Il sera officiellement lancé dans les prochaines semaines.

Véritable problématique de société, le harcèlement échappe par nature au contrôle des adultes. Difficile donc d’obtenir des chiffres. Mais le phénomène touche toutes les sphères et frappe tant dans l’enseignement primaire et secondaire que dans les universités ou sur le lieu de travail. Pour aider les personnes qui en seraient victimes sur ses différents campus, l’Université de Mons a décidé d’agir et de développer un mécanisme anti-harcèlement.

Il s’agit en réalité d’un système d’alerte que la victime peut déclencher lorsqu’elle en éprouve le besoin et se sent prête. "Nous avons connu quelques cas isolés mais nous sommes surtout dans la prévention, pas dans la réaction", précise d’emblée Pierre Cornut, conseiller au recteur pour les affaires étudiantes. "Nous savons que le harcèlement existe et que l’université n’est pas épargnée par le problème. Nous voulions donc initier une démarche pro-active et offrir à ceux qui en auraient besoin un dispositif efficace."

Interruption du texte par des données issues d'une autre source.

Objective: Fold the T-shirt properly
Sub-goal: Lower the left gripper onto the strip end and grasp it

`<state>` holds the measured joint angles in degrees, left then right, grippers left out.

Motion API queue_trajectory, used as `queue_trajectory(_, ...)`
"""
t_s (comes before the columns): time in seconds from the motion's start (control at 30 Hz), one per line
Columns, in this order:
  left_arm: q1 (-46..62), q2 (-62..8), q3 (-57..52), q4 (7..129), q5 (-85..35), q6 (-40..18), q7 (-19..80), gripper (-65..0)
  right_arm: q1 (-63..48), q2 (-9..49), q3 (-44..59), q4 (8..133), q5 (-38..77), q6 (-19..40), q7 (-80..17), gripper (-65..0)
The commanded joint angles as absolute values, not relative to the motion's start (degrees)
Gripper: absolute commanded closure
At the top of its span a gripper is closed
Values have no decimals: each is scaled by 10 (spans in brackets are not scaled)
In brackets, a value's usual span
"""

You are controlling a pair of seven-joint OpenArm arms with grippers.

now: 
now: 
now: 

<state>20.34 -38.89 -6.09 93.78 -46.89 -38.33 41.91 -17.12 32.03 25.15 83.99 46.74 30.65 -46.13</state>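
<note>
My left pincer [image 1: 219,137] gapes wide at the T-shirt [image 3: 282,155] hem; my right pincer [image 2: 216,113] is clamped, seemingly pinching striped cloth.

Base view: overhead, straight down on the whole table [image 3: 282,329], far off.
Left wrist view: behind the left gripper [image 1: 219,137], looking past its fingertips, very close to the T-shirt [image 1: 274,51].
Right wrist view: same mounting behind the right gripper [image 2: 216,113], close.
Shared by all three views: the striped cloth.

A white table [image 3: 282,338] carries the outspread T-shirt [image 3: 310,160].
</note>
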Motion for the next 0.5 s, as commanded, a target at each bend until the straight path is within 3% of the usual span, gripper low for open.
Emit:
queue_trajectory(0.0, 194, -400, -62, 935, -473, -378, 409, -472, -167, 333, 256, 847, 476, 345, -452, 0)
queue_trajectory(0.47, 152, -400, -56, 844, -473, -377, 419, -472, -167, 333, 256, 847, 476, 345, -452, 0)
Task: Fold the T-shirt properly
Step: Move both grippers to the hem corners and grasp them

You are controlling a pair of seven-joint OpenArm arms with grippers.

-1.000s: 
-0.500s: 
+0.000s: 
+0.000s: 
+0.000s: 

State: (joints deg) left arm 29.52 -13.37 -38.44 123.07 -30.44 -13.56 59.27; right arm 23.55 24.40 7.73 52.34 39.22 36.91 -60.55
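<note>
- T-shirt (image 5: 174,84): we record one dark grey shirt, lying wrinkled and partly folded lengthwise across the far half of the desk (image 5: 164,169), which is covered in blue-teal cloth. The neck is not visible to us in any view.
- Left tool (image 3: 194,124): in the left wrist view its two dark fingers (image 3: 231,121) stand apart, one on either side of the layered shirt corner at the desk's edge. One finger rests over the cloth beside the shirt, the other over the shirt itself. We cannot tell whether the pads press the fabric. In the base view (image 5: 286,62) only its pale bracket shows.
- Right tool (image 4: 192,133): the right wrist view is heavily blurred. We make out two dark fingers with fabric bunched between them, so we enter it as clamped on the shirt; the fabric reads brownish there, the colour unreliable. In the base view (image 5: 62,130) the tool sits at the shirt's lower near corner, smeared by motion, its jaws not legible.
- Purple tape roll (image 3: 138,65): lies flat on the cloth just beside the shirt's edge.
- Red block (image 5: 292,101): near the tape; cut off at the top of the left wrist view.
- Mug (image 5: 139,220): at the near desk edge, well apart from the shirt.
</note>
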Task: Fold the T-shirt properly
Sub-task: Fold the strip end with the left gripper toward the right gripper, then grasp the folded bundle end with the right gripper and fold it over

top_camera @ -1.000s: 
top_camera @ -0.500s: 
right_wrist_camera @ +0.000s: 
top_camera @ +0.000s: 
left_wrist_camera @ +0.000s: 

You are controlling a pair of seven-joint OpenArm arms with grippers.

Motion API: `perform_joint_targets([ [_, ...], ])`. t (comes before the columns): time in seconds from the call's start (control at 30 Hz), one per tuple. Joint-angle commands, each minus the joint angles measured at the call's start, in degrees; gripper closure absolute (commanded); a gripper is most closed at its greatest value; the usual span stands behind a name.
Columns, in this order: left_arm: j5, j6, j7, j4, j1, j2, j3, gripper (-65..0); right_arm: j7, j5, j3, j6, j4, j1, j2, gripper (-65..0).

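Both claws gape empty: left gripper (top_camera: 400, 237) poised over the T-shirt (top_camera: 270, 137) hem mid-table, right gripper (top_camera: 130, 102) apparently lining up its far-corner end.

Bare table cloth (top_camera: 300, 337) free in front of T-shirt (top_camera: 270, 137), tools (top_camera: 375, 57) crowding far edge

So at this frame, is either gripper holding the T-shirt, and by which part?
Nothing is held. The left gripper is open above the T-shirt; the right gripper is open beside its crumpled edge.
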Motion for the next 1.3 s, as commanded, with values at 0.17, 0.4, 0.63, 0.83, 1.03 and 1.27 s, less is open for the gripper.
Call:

Concrètement, via ce dispositif, la victime pourra entrer en contact avec d’autres étudiants, des pairs, ou avec des personnes relais, c’est-à-dire des membres du personnel. "Deux étudiants par faculté et le personnel qui participent à ce projet sont depuis peu spécialement formés pour assurer ce rôle d’écoute active. Une fois le problème entendu et la victime rassurée quant au fait que désormais, c’est terminé, l’information remonte auprès du premier vice-recteur. Le problème n'est plus celui de la victime mais bien celui de l'université."

Se déclenche alors une procédure de recadrage souple vis-à-vis de la personne incriminée. "Il n’y a pas d’accusation. Il s’agit plutôt de comprendre, d’éventuellement faire prendre conscience de la souffrance provoquée par certaines paroles, certains comportements et d’y mettre fin. Bien souvent, le harcèlement va s’arrêter là. Mais si cela s’avère nécessaire, une procédure de recadrage ferme peut être enclenchée. Il s’agit d’une dernière chance avant le lancement d'une procédure disciplinaire."

Les 18 étudiants spécialement formés en tant que "pairs" disposeront d’un téléphone fourni par l’université et se relaieront pour assurer une écoute en cas de besoin. Au niveau du personnel, trois personnes relais sont désignées. "Il s’agit vraiment de tuer le harcèlement dans l’œuf. Nous savons que des cas existent sur les campus, même s’ils ne reviennent que rarement à nos oreilles. Malgré tout, nous ne voulions pas attendre d’y être confrontés pour réfléchir à la meilleure façon d’intervenir."

Le dispositif devrait être officiellement lancé dans les prochaines semaines. "Nous ne voulons surtout pas lancer quelque chose qui n’est pas totalement opérationnel. Nous prenons donc notre temps afin d’être certains que le système est au point", insiste encore Pierre Cornut. Suivra alors une importante campagne de communication afin que toutes les victimes potentielles soient averties des possibilités qui s’offrent à elles pour sortir d’une situation de souffrance aux conséquences parfois dramatiques.